The cyclist survived, no thanks to the people who didn’t want to get involved. They were probably really tough cyclists, too, able to ride hard and fast and long but not quite tough enough to stop and help someone who was on death’s door, and certainly not tough enough to move over so that emergency vehicles could safely pass.

I wish it was an isolated incident, but I see it and hear similar stories all the time about self-absorbed two-wheeled douchebags who won’t stop to help change a flat, who won’t stop to find out if you’ve got the mechanical under control, who are often so fucking serious about their tough-ass hobby that they can’t even be bothered to wave back or smile.

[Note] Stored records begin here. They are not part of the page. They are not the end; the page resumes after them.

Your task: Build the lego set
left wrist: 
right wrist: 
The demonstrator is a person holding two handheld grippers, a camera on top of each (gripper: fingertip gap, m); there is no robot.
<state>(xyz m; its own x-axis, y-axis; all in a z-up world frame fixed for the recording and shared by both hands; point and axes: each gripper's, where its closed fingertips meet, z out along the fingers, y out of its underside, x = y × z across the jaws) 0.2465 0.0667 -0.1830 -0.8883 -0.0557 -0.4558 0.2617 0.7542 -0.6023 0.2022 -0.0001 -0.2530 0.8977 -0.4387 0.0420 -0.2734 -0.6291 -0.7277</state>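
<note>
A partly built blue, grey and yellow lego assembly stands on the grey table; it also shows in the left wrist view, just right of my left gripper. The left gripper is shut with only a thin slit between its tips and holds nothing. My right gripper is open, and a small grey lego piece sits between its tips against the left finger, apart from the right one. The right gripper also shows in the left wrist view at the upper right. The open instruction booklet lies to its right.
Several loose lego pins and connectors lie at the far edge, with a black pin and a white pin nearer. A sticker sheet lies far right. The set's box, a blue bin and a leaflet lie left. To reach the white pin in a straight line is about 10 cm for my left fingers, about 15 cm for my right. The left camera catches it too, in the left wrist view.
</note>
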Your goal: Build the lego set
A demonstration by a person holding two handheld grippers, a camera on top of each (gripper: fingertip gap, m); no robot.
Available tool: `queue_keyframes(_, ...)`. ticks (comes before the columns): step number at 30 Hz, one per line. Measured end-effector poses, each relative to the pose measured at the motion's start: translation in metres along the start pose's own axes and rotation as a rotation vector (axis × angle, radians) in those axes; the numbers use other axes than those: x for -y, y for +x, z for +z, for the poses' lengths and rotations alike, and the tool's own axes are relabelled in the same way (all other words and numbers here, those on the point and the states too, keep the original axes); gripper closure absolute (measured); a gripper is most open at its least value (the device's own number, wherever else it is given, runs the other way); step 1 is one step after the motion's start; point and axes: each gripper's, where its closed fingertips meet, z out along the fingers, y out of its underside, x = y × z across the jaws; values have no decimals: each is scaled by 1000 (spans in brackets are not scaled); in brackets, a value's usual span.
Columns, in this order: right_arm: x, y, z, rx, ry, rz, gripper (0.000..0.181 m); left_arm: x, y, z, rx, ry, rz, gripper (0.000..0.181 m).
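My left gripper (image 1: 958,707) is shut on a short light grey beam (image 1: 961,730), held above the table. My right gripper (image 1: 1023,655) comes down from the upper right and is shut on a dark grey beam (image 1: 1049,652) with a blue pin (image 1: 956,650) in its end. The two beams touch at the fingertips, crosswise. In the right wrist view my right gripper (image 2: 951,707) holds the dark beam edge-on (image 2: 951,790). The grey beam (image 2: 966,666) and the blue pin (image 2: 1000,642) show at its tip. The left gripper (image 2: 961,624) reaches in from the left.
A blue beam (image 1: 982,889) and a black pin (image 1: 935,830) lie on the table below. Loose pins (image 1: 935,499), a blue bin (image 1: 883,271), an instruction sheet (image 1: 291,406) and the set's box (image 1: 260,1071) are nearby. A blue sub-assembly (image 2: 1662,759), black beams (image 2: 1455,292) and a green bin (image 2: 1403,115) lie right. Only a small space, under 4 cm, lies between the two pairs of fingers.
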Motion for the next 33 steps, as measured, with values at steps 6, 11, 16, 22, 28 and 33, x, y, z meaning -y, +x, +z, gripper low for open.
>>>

It won’t surprise you to know that Eric is a scout. Not just any old kicked-out-of-scouting-like-Wanky-scout, but an Eagle Scout and a scoutmaster. He’s a tough guy where it matters the most, setting aside his own selfishness to make sure a fellow human is okay. There’s no fake tough to people like Eric, just gentle decency and warm humanity that will go to the gates of hell and back if it’s the right thing to do.

Oh, and he can kick your ass pretty good on the bike, too.


UPDATE

I received this awesome note about the women who stopped and saved the cyclist’s life. Decency and a willingness to help … wow. From Lauren Mulwitz:

I must say I am moved. I think we are all moved by what happened this weekend.

On the afternoon of Sunday, February 5th we were on a team training ride down by Camp Pendleton. Upon meeting at a rest stop, our team was alerted of a gentleman having a heart attack. That gentleman’s name is James Nishida. Immediately we rushed to the scene, and Cindy Fenton, Michelle Disanti, and myself began CPR. What felt like an eternity, probably lasted about 15 minutes as we tried to resuscitate him. The whole time thinking, this is someone’s brother, someone’s husband, someone’s father … and he has to wake up.

You meet nurses, doctors, and paramedics all the time, and are somewhat aware of what they do … but you sometimes forget how amazing they are until you see them in action. They have the ability to save a life, which is one of the most amazing qualities a human being can possess. Cindy and Michelle showed no fear and went immediately into action. Cindy unselfishly gave him rescue breaths, which when you don’t know someone, takes a lot of courage and unselflessness. Michelle performed compressions until she was fatigued, and even then continued until the paramedics took over, and I kept the airway open.

This past weekend, my teammates, Michelle and Cindy performed a most heroic and compassionate action. They saved a man’s life. So, I would like to publicly acknowledge their heroic efforts as well as the rest of Purequosa for their support. We are all pulling for you James and wish you the best life has to offer.

To Brooke Nishida and family, we are all here for you and can’t wait to meet and hug James.

I love you girls. I love life. Proud to call these women my sisters.